ASSIGNED TASK. Reproduce exactly, and only, the lines below from the one containing "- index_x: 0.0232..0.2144" through the one containing "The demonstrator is".

MATERIAL PROVIDED.

=== Section Start ===

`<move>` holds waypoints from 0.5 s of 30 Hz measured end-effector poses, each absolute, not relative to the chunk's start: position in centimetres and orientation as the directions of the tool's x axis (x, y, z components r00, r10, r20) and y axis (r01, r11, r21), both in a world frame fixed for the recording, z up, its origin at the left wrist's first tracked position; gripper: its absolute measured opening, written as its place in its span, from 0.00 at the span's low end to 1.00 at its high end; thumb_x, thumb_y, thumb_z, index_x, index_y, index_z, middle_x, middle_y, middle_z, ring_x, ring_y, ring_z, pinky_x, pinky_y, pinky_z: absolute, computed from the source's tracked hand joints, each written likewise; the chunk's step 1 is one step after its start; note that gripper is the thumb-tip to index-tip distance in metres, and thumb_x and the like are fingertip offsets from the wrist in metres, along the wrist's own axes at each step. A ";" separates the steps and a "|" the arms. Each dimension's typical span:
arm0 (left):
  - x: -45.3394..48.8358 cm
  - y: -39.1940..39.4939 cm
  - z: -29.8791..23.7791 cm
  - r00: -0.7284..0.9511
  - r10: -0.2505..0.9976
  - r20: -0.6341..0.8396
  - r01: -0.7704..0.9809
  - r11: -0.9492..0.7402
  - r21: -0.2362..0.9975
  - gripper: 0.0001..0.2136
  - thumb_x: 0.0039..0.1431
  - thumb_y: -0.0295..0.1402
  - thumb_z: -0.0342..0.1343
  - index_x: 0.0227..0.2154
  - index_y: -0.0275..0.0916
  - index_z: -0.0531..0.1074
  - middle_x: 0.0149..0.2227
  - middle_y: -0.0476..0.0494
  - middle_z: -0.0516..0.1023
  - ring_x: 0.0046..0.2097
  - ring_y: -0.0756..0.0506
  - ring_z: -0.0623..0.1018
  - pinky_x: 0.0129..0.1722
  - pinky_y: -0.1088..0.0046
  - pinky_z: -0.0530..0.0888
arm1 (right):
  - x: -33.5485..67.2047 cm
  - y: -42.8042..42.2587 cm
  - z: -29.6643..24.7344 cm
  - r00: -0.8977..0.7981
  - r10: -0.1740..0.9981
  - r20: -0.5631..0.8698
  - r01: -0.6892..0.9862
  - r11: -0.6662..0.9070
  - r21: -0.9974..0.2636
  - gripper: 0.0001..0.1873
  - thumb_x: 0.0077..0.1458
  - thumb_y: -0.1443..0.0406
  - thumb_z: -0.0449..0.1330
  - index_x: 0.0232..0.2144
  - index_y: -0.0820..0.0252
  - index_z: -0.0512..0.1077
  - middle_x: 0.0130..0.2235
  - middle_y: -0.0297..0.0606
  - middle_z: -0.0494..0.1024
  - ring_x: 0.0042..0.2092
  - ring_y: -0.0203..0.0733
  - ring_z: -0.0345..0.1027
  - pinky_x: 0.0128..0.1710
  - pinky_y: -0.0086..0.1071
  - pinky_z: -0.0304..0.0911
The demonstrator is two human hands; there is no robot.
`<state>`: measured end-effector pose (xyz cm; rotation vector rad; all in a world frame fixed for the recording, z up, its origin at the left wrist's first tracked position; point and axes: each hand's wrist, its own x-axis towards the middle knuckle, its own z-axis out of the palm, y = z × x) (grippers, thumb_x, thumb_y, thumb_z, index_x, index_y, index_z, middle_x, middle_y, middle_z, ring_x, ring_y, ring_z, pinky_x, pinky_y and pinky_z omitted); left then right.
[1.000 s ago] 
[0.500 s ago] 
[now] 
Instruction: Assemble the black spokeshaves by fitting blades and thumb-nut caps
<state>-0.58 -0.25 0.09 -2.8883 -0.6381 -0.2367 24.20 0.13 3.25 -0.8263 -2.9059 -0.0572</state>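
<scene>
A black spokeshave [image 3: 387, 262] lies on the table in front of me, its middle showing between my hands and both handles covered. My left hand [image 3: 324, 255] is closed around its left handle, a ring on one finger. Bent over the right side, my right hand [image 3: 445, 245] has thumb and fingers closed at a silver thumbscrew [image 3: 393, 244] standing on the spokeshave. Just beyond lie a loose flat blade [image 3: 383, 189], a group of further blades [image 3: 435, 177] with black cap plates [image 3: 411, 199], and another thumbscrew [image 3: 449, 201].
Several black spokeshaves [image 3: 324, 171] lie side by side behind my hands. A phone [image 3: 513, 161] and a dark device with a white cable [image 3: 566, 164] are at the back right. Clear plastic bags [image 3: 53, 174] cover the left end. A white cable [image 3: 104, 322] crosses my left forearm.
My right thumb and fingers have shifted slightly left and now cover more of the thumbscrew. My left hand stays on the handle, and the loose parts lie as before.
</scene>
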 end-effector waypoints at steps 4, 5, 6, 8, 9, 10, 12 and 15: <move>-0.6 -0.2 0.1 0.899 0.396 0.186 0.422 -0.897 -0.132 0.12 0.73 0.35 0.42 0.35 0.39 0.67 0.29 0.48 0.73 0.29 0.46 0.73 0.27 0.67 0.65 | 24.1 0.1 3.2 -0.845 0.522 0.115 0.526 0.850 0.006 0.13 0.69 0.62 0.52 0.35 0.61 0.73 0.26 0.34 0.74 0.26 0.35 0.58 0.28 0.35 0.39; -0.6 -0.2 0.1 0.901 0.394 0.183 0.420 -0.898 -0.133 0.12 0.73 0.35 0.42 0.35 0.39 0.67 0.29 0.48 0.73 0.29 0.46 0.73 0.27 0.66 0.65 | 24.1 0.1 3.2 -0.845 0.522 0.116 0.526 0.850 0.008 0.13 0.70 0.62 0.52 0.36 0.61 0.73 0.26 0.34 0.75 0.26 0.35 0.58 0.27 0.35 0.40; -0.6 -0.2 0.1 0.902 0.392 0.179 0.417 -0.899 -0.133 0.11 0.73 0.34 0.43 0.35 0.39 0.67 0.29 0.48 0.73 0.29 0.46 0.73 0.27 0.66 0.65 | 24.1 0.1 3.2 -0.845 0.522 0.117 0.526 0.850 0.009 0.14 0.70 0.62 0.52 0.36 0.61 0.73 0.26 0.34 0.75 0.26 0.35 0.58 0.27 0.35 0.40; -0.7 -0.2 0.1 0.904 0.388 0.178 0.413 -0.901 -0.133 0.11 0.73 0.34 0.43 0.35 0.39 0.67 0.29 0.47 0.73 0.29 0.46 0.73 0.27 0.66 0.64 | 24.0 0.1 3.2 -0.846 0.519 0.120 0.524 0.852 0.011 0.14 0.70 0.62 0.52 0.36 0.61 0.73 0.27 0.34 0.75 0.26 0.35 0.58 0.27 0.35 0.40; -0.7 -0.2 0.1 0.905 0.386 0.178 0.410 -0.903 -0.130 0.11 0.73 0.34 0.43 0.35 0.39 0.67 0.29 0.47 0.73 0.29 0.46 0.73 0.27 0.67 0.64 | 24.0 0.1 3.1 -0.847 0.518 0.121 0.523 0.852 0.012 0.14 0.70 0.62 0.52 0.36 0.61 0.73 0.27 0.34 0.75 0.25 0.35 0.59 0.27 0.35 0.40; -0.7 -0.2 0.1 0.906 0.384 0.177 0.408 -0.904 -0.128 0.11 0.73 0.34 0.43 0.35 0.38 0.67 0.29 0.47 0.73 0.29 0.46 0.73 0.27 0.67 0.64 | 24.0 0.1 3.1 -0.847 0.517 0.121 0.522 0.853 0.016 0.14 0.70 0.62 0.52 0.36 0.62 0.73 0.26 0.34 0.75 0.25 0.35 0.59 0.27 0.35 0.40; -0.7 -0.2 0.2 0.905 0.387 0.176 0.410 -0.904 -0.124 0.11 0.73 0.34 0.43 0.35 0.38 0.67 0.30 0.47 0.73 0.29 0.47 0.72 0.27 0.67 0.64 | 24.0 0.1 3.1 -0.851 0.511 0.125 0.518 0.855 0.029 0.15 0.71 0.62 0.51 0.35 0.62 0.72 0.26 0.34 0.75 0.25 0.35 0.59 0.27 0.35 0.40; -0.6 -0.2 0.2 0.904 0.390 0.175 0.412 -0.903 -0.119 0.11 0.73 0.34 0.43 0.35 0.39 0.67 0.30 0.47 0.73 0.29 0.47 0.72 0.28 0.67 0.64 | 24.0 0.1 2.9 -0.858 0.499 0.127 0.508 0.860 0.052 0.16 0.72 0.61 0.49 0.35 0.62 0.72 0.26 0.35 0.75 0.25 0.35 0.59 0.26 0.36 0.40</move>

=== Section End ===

PROBLEM SOLUTION.
  - index_x: 0.0232..0.2144
  - index_y: -0.0820..0.0252
  - index_z: -0.0512..0.1077
  - middle_x: 0.0130..0.2235
  - middle_y: -0.0297..0.0606
  - middle_z: -0.0494..0.1024
  - ring_x: 0.0042..0.2092
  - ring_y: -0.0203..0.0733
  - ring_z: -0.0345..0.1027
  - pinky_x: 0.0128..0.1710
  - pinky_y: -0.0086..0.1071
  - pinky_z: -0.0304..0.0911
The demonstrator is two human hands; there is no robot.

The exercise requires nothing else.